= Work task =
What you return must match the listing below exactly, minus any pictures.
== Recorded information ==
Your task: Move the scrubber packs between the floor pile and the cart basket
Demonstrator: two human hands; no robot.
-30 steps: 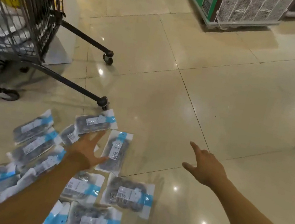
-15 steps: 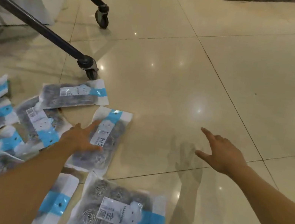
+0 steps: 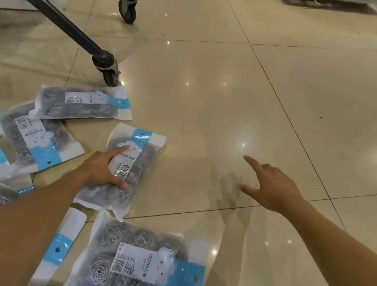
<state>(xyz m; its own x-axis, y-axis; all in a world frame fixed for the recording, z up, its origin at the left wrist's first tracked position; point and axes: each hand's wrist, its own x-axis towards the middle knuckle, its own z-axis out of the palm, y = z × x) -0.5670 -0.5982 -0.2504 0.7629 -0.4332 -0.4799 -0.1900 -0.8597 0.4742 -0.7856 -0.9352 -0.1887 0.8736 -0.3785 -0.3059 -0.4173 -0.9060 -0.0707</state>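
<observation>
STEP: you are taking hold of one scourer pack (image 3: 128, 170) on the floor (image 3: 290, 97) | HANDS: left hand (image 3: 103, 168) grips the pack's left edge, thumb across it; right hand (image 3: 272, 184) hovers loose-fingered, empty | NEXT: likely lift clear of neighbouring packs (image 3: 84, 103).

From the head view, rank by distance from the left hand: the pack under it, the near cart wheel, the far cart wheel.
1. Pack under the left hand: pack, touching.
2. Near cart wheel, beyond it.
3. Far cart wheel, farthest back.
</observation>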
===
= Result below =
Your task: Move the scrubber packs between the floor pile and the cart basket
Demonstrator: two human hands; no robot.
-30 steps: 
-15 steps: 
+0 steps: 
<state>(xyz m; its own x-axis, y-axis; all in a world frame fixed for the recording, z up, its origin at the left wrist's first tracked position; point and axes: each hand's wrist, its own x-axis towards the middle knuckle, its own z-axis out of the palm, y = z × x) -0.5670 -0.5982 -0.2504 0.7629 -0.4332 -0.4799 -0.1900 -0.8597 0.4742 -0.7856 -0.9352 -0.1887 0.8736 -0.3785 -0.3059 -0.4173 -0.9060 -0.0707</state>
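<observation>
STEP: you are taking hold of one scourer pack (image 3: 128, 170) on the floor (image 3: 290, 97) | HANDS: left hand (image 3: 103, 168) grips the pack's left edge, thumb across it; right hand (image 3: 272, 184) hovers loose-fingered, empty | NEXT: likely lift clear of neighbouring packs (image 3: 84, 103).

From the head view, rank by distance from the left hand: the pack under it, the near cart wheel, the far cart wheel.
1. Pack under the left hand: pack, touching.
2. Near cart wheel, beyond it.
3. Far cart wheel, farthest back.
</observation>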

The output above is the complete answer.